The Mother and the Monster: How Faked Images of Deformed Skeletons Turned Corseted Women into Criminals

Any woman who has attained the age of thirty years, from the day of the promulgation of this law, may wear a corset of such model as she pleases, except, however, during pregnancy.” So reads the second clause of a proposed law from the 1908 medical textbook Le Corset by Ludovic O’Followell, a doctor practicing in Paris. The exclusion of pregnant women from those who would legally be allowed to corset stems from the idea that the garment would be used to self-abort.
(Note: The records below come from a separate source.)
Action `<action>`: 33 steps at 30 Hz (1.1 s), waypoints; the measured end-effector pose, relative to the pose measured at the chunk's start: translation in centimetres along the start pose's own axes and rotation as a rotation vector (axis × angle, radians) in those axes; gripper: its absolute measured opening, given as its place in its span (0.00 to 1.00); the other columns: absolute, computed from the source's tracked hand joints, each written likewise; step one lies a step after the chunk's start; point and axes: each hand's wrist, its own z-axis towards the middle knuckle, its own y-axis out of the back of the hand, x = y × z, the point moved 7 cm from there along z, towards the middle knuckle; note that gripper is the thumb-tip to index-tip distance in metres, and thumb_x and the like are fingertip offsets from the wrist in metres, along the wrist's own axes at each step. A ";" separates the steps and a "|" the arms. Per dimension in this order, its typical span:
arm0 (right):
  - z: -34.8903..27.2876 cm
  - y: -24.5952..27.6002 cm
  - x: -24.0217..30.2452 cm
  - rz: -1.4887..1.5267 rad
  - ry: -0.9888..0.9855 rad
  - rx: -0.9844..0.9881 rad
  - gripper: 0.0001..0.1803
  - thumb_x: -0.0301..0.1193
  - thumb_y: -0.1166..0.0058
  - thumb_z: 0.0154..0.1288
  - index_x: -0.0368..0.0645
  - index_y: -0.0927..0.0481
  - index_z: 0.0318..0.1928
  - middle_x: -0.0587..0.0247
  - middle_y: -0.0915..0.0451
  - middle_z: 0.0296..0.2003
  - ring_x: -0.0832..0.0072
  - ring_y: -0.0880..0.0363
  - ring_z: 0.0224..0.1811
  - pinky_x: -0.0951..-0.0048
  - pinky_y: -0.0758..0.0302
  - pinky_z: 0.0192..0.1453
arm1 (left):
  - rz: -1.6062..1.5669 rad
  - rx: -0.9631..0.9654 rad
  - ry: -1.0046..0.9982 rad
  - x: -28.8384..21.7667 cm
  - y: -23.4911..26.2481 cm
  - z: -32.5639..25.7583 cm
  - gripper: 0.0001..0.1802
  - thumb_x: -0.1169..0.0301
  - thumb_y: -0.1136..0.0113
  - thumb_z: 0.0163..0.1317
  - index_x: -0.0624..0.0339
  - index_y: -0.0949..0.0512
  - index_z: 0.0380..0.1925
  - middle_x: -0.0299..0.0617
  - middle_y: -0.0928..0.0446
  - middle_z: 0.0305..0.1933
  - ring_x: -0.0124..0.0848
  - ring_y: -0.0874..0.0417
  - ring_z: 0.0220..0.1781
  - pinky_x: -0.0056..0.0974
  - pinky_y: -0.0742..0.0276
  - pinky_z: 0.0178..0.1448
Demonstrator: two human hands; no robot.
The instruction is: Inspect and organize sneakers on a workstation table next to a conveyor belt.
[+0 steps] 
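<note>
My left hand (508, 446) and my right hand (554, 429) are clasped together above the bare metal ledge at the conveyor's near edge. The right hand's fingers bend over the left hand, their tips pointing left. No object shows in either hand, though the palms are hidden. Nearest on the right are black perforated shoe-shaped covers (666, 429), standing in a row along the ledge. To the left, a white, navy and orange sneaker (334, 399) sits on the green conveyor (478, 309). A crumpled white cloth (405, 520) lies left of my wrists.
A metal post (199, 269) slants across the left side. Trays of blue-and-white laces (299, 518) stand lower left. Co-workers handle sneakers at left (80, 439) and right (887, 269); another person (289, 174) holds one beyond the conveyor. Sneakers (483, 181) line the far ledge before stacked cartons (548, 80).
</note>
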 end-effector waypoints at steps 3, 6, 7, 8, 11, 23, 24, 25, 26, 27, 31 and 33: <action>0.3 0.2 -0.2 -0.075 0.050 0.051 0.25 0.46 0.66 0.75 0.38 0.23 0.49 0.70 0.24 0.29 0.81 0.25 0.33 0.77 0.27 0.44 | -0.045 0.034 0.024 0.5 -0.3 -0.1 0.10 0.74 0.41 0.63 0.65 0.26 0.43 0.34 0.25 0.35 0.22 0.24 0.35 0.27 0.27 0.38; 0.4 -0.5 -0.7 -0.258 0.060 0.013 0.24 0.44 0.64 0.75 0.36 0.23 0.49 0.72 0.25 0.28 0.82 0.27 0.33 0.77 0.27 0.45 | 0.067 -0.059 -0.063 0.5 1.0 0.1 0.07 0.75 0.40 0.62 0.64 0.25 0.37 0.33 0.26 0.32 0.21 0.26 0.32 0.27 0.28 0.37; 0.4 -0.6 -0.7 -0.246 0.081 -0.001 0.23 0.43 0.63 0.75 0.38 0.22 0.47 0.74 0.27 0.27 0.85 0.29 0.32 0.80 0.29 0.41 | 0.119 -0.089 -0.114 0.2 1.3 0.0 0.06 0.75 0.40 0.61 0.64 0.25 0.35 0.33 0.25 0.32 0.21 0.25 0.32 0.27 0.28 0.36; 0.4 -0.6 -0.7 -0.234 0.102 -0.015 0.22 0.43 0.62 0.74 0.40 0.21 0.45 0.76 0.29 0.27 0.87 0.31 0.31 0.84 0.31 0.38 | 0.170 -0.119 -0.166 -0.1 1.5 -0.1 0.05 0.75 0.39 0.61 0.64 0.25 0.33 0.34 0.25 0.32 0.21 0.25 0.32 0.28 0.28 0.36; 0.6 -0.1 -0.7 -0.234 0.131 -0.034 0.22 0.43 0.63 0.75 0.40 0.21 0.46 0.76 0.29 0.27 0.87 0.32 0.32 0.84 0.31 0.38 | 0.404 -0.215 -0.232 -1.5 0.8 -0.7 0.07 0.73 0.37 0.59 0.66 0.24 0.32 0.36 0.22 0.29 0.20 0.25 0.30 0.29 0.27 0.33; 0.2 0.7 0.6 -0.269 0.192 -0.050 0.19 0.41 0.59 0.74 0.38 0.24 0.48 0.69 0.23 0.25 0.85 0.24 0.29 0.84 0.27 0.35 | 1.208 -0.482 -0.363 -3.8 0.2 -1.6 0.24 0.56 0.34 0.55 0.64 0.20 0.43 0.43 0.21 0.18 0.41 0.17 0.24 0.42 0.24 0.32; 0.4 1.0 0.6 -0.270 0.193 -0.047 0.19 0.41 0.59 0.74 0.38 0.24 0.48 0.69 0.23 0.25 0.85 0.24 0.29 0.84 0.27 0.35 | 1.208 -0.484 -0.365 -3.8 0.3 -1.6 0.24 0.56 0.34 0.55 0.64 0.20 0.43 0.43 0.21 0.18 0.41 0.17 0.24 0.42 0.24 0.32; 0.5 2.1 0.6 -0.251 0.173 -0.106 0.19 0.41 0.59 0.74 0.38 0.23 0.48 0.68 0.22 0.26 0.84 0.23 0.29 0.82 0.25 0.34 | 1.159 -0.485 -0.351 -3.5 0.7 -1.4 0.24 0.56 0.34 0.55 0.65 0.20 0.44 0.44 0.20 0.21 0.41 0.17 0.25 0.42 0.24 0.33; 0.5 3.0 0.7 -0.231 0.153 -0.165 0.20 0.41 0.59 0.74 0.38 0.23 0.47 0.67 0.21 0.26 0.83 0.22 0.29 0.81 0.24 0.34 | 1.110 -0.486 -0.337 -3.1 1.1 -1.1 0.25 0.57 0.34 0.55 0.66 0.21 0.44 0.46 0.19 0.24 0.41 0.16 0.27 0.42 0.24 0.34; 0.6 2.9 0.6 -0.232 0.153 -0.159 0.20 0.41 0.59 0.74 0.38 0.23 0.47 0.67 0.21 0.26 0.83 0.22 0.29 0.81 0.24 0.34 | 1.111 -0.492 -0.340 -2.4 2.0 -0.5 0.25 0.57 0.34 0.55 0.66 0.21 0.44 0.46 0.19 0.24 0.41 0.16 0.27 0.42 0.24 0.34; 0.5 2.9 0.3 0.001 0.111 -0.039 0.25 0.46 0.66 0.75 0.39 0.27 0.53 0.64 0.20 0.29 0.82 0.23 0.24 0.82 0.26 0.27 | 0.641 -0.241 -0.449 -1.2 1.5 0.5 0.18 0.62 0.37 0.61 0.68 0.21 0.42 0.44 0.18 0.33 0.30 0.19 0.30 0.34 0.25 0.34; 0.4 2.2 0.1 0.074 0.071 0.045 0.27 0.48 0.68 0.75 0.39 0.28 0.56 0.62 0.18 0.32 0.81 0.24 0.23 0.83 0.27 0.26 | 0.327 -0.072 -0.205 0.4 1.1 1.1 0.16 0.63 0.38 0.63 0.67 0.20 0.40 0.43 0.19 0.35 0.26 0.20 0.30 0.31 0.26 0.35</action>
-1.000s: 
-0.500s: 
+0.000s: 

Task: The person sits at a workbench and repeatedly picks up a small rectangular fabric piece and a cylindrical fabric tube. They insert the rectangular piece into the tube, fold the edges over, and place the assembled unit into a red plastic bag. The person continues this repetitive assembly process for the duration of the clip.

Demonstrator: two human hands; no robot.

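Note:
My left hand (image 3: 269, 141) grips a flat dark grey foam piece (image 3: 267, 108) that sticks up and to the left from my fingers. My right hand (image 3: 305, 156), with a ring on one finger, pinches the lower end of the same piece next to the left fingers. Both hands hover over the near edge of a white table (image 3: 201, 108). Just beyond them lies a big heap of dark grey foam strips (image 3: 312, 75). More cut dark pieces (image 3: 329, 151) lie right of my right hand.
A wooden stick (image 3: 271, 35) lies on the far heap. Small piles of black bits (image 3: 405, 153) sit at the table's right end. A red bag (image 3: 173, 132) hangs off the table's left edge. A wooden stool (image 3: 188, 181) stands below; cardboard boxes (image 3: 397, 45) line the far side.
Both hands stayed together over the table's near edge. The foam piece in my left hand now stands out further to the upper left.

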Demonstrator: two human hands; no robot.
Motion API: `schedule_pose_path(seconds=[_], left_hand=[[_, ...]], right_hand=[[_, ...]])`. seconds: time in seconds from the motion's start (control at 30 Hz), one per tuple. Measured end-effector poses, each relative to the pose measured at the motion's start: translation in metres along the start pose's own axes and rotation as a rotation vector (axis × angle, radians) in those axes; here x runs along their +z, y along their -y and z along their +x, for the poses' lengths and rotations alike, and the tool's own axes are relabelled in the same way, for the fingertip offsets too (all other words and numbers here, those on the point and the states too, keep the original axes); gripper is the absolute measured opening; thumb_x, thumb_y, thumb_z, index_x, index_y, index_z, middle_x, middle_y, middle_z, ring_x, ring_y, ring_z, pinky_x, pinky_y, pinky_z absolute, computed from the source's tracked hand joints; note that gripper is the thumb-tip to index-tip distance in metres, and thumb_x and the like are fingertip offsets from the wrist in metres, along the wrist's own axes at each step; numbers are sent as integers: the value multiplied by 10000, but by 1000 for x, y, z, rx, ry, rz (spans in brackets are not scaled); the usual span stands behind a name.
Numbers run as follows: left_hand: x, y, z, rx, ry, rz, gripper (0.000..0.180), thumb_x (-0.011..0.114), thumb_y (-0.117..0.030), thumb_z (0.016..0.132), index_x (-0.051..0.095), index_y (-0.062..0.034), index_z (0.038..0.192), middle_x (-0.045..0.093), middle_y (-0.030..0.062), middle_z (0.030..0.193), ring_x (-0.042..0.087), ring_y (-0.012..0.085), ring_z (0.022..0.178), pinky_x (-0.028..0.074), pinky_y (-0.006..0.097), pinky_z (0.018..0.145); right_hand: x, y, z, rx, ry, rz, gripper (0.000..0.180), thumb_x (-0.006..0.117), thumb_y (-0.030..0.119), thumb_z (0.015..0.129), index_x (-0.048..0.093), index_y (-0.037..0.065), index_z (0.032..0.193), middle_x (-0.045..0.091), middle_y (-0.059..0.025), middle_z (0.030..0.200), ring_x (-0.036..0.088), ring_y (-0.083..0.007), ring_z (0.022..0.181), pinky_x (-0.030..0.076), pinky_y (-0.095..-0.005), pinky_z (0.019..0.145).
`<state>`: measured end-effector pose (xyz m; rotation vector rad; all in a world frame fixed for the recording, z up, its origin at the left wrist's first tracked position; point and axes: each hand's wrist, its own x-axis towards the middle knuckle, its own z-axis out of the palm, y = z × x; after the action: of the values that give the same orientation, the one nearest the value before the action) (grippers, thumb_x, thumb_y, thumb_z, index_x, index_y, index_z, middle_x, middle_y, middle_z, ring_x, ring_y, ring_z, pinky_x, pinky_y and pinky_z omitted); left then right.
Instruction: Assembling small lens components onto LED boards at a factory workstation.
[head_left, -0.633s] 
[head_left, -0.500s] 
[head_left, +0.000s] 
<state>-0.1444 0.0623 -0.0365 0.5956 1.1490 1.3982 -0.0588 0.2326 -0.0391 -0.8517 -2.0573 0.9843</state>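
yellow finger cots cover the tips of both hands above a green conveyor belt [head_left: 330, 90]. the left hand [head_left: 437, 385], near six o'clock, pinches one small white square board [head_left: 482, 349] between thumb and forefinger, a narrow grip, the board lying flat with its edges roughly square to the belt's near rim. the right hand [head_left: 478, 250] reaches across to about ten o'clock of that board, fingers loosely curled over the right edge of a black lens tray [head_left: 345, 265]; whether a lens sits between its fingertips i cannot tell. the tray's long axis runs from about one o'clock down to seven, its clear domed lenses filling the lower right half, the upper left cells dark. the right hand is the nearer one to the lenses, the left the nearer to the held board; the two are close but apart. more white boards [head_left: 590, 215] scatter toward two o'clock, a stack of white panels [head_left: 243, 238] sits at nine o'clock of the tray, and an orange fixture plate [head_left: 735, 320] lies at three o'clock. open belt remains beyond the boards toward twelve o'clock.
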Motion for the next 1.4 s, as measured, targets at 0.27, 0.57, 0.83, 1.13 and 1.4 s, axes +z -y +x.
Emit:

Yet much of what O’Followell writes in the rest of his book has no basis in medical fact, nor in medical practices of the day. This talk will explore what O’Followell faked, and how the manufactured debate around the safety of corsets predicted the modern abortion debate.

Bio:

Rebecca Gibson’s published works include “Desire in the Age of Robots and AI: An Investigation in Science Fiction and Fact” (Palgrave Macmillan 2019), “The Corseted Skeleton: A Bioarchaeology of Binding” (Palgrave Macmillan 2020), and “Gender, Supernatural Beings, and the Liminality of Death: Monstrous Males/Fatal Females” (Lexington Books 2021). She holds a Ph.D. in Anthropology from American University, and when not writing or teaching can be found reading mystery novels amidst a pile of stuffed animals.